• Work to complete
Which lines below include "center"? Copy them all.

• Data records
........

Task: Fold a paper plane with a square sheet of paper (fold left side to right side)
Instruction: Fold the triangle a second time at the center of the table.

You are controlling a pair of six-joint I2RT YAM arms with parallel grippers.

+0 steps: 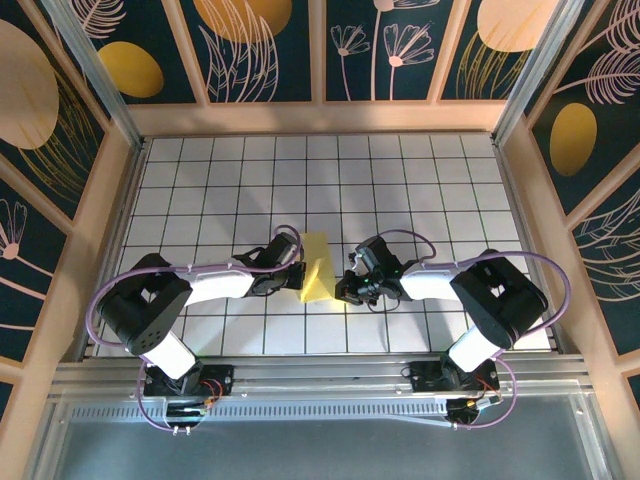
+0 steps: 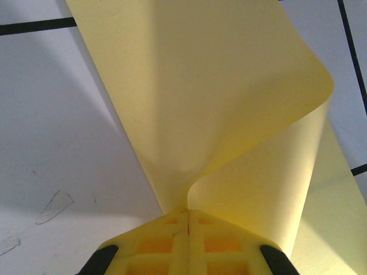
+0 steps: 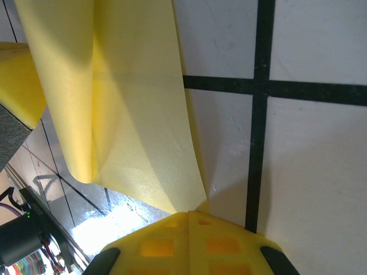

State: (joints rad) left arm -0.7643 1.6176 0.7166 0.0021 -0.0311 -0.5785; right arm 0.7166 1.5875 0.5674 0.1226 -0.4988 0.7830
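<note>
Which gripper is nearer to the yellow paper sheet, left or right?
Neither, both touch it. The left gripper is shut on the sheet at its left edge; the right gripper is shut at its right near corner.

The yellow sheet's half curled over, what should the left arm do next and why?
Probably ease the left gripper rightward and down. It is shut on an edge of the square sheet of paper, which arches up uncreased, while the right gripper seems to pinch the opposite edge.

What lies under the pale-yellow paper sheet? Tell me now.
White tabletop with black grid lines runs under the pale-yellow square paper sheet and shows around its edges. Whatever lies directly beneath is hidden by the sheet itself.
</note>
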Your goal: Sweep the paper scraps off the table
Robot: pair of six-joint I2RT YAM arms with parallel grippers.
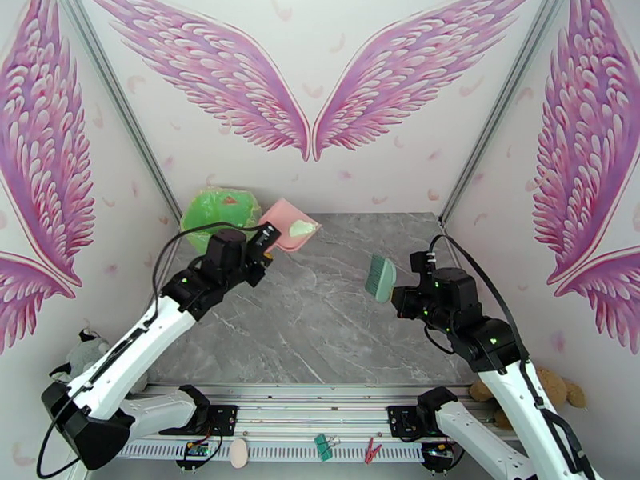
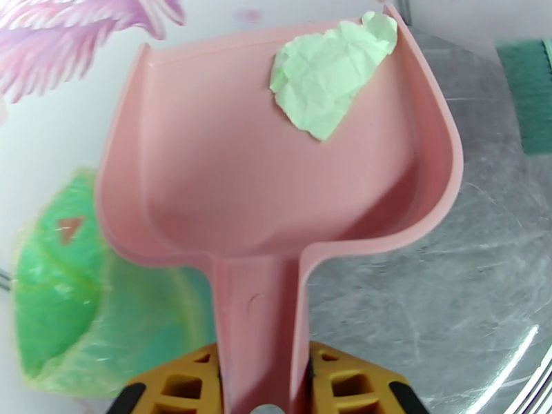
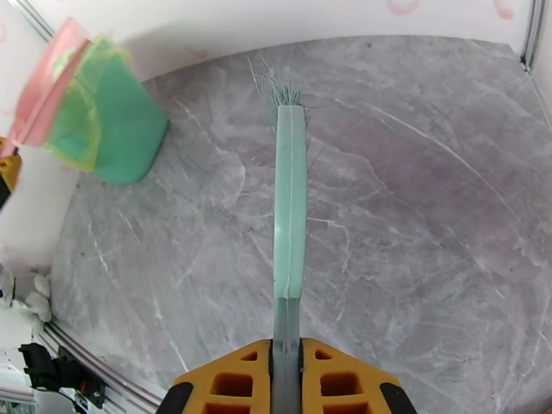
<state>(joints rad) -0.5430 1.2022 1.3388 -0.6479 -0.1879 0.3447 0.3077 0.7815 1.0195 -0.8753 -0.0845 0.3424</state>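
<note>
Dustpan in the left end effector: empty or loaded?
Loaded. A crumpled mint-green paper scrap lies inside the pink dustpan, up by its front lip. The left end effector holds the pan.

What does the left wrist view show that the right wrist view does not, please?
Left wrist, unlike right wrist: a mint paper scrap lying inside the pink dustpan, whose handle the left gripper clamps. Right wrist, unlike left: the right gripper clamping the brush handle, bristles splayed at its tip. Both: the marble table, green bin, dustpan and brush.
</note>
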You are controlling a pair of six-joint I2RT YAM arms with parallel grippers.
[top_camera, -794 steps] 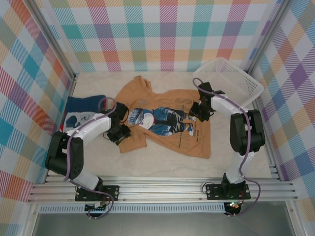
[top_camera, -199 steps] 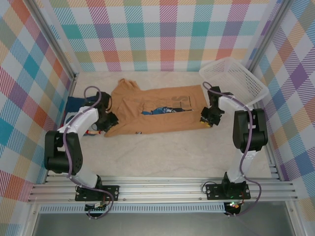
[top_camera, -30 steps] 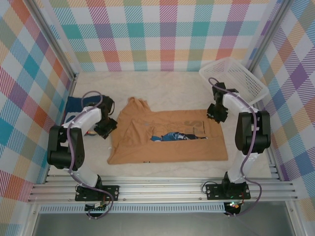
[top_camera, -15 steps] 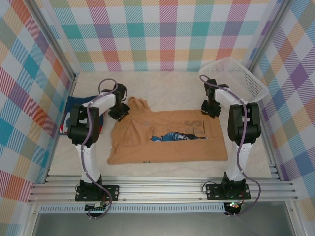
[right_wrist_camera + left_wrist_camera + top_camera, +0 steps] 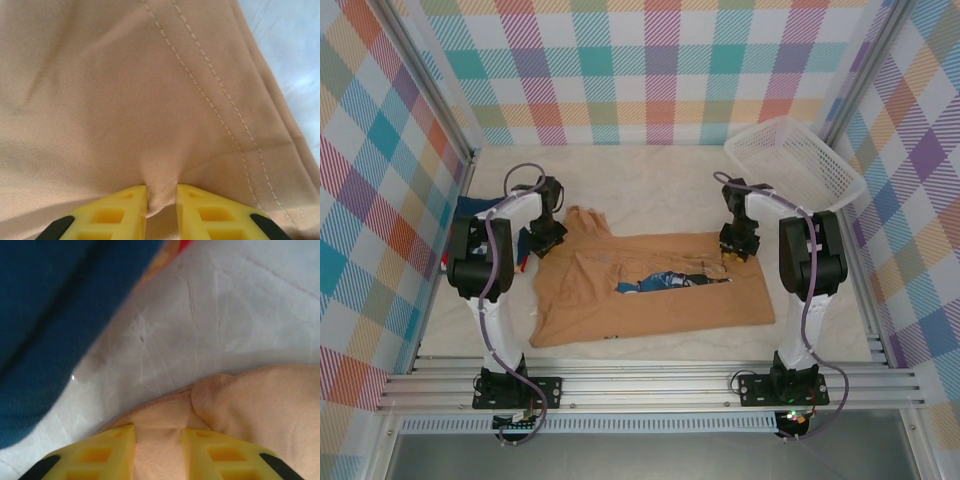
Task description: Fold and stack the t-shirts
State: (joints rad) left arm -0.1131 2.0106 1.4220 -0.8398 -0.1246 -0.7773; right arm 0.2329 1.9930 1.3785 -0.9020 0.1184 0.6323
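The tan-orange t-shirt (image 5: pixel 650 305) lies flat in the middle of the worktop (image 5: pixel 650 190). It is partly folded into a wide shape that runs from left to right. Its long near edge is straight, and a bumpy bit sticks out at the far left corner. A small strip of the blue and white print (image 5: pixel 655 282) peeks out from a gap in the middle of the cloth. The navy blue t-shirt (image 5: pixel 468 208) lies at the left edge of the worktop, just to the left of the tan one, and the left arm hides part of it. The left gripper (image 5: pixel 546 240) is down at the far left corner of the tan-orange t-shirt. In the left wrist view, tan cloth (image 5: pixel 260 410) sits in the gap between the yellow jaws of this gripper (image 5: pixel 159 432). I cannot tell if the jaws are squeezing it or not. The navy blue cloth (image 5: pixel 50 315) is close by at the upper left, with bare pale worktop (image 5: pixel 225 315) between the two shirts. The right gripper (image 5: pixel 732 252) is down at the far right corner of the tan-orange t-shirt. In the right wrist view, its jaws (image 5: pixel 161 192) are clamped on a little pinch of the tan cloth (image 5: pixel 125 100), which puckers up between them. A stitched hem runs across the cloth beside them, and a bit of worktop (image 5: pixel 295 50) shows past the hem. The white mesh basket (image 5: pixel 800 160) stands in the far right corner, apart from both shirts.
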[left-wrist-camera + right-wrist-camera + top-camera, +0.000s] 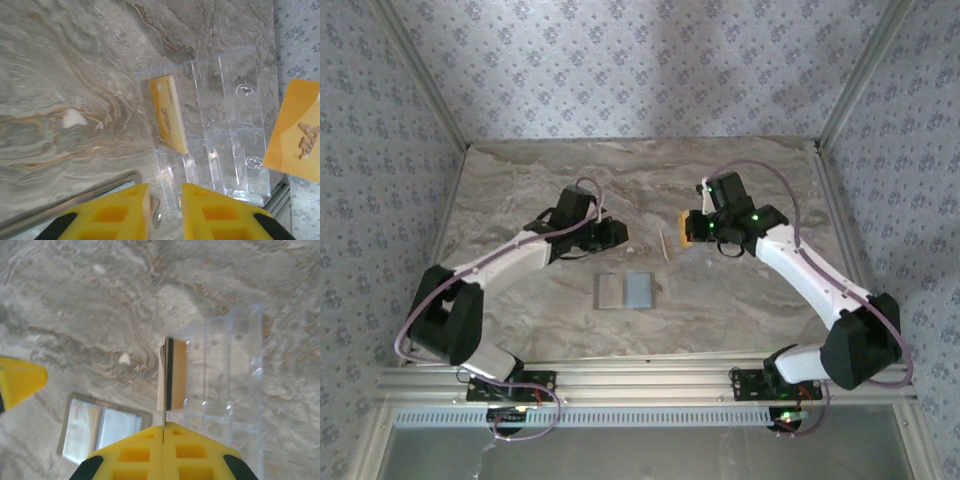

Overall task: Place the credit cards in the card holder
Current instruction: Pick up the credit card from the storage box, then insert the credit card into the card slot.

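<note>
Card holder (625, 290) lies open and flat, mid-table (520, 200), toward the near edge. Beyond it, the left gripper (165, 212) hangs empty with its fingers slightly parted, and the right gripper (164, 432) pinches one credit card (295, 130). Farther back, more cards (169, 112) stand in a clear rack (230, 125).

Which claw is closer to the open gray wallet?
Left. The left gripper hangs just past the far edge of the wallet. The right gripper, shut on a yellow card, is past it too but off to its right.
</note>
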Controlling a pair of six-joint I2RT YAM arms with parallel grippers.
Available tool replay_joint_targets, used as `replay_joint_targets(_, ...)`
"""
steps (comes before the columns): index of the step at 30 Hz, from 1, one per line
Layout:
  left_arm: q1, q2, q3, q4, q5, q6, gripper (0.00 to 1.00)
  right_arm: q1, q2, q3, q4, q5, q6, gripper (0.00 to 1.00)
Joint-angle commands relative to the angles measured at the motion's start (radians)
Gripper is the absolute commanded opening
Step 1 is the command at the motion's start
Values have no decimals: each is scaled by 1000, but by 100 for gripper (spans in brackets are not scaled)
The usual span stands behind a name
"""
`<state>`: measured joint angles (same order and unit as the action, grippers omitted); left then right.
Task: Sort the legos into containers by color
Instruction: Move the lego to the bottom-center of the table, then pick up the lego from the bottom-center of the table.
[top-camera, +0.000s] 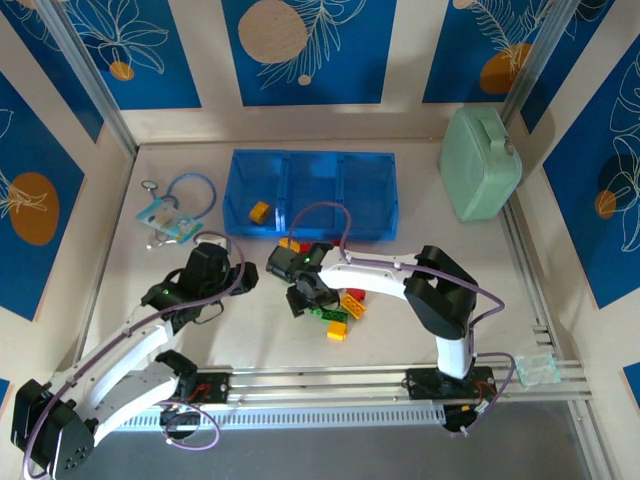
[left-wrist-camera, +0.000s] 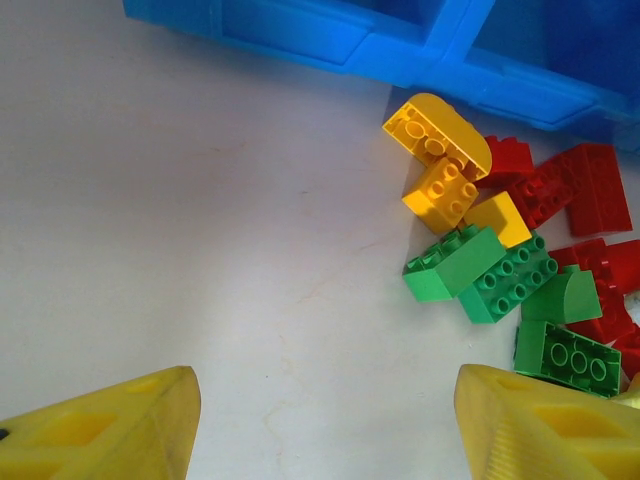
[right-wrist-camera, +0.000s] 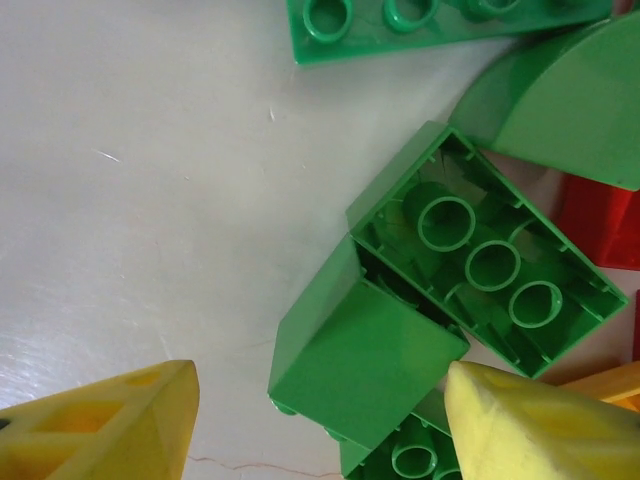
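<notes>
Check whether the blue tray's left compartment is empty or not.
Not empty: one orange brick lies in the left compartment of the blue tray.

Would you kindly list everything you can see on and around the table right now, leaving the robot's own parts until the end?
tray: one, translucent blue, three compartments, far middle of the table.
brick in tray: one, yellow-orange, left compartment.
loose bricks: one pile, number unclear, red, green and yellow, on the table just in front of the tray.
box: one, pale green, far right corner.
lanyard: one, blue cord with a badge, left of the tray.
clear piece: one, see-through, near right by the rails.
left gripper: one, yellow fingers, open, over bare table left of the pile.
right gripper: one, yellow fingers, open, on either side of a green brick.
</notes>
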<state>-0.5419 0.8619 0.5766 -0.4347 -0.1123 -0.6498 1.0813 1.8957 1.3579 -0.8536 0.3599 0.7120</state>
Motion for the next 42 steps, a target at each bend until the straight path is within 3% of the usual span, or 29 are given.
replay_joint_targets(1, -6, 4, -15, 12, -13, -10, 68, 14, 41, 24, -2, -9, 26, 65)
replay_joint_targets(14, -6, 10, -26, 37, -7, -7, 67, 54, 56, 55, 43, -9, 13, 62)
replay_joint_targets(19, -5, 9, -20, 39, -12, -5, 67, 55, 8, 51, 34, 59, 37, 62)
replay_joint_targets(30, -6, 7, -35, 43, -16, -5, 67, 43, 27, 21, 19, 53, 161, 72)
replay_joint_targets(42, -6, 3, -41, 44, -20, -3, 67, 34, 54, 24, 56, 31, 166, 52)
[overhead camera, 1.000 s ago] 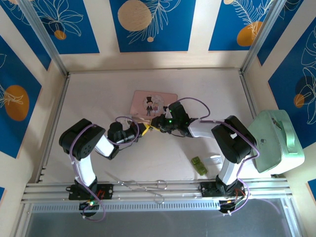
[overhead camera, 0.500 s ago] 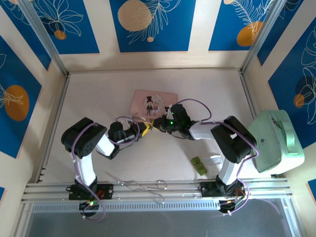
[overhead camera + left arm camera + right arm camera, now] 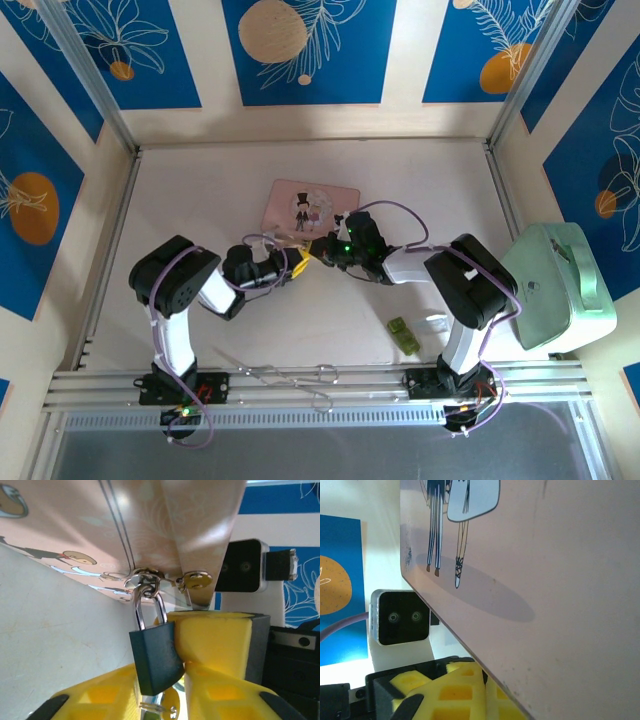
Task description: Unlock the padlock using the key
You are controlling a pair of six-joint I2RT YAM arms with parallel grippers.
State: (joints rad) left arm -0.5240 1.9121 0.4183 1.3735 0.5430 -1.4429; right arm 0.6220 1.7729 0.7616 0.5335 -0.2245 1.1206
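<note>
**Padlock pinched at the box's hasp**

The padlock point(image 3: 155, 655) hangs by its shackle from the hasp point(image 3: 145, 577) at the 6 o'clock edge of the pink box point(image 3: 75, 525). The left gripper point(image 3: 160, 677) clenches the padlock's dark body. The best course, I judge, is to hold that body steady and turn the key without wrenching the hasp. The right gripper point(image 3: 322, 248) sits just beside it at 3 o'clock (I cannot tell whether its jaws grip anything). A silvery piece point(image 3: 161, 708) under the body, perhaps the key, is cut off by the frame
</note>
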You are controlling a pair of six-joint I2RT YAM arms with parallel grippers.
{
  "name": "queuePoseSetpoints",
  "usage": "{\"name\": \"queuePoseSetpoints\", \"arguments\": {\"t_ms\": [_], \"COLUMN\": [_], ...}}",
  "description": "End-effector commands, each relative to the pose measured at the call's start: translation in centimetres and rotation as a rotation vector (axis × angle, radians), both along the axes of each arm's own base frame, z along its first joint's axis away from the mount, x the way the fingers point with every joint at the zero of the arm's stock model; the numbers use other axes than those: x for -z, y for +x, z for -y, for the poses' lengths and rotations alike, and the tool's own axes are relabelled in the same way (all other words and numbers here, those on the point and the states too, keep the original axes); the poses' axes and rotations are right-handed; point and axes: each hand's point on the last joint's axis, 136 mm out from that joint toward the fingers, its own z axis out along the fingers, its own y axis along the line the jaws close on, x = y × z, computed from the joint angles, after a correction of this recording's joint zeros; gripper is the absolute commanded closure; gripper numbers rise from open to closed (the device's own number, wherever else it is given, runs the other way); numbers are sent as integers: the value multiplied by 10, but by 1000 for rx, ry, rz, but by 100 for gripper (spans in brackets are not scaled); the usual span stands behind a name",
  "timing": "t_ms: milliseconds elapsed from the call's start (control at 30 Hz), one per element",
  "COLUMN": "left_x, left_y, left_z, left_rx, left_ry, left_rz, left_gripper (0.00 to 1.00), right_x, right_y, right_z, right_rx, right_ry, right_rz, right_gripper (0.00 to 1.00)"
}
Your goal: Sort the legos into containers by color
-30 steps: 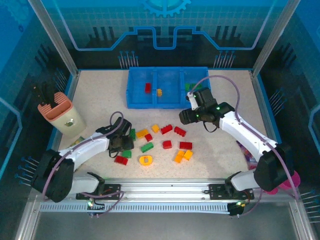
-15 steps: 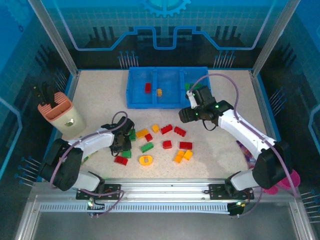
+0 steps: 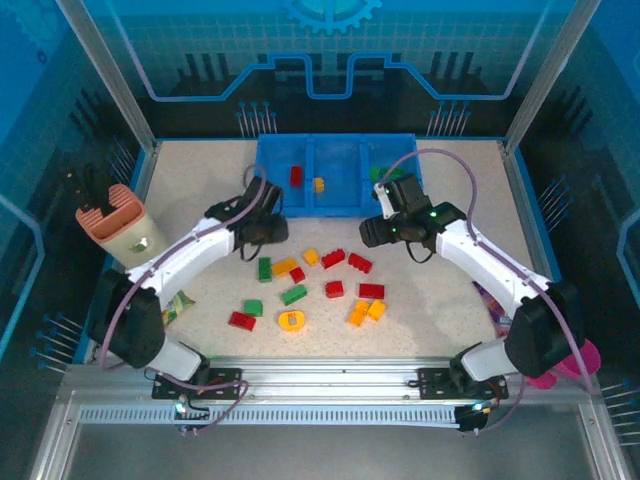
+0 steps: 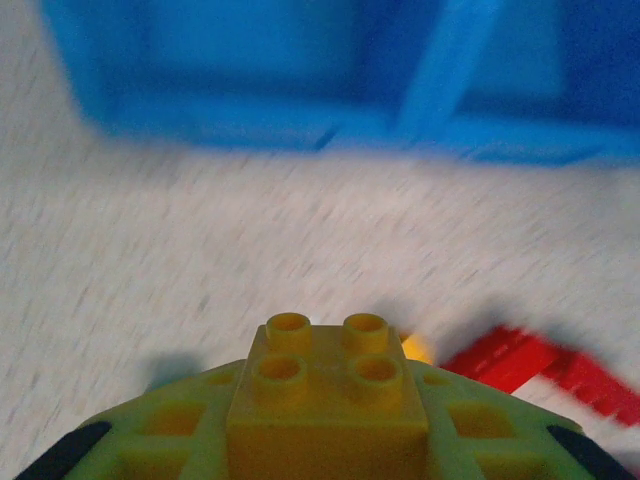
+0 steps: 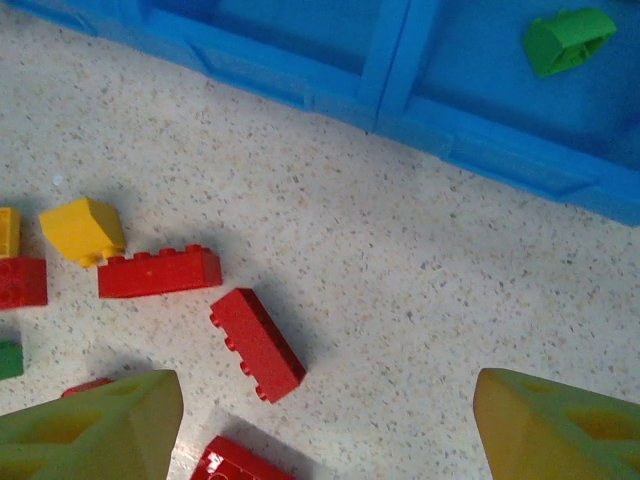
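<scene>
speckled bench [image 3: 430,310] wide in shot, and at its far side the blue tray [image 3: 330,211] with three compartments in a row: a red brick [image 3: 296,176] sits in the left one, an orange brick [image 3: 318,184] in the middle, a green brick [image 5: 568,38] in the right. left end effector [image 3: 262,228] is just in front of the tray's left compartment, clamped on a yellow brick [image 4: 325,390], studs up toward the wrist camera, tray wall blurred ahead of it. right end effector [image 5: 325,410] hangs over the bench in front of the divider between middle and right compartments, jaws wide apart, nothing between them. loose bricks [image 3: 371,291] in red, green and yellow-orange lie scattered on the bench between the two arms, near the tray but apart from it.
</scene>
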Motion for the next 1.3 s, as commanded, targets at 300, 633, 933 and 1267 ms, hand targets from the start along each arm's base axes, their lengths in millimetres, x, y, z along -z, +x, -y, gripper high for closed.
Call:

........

• Solution
Instruction: Fold the triangle a second time at the center of the table.
Instruction: Move the lego to the bottom-center of the table, then pick up the lego from the bottom-center of the table.

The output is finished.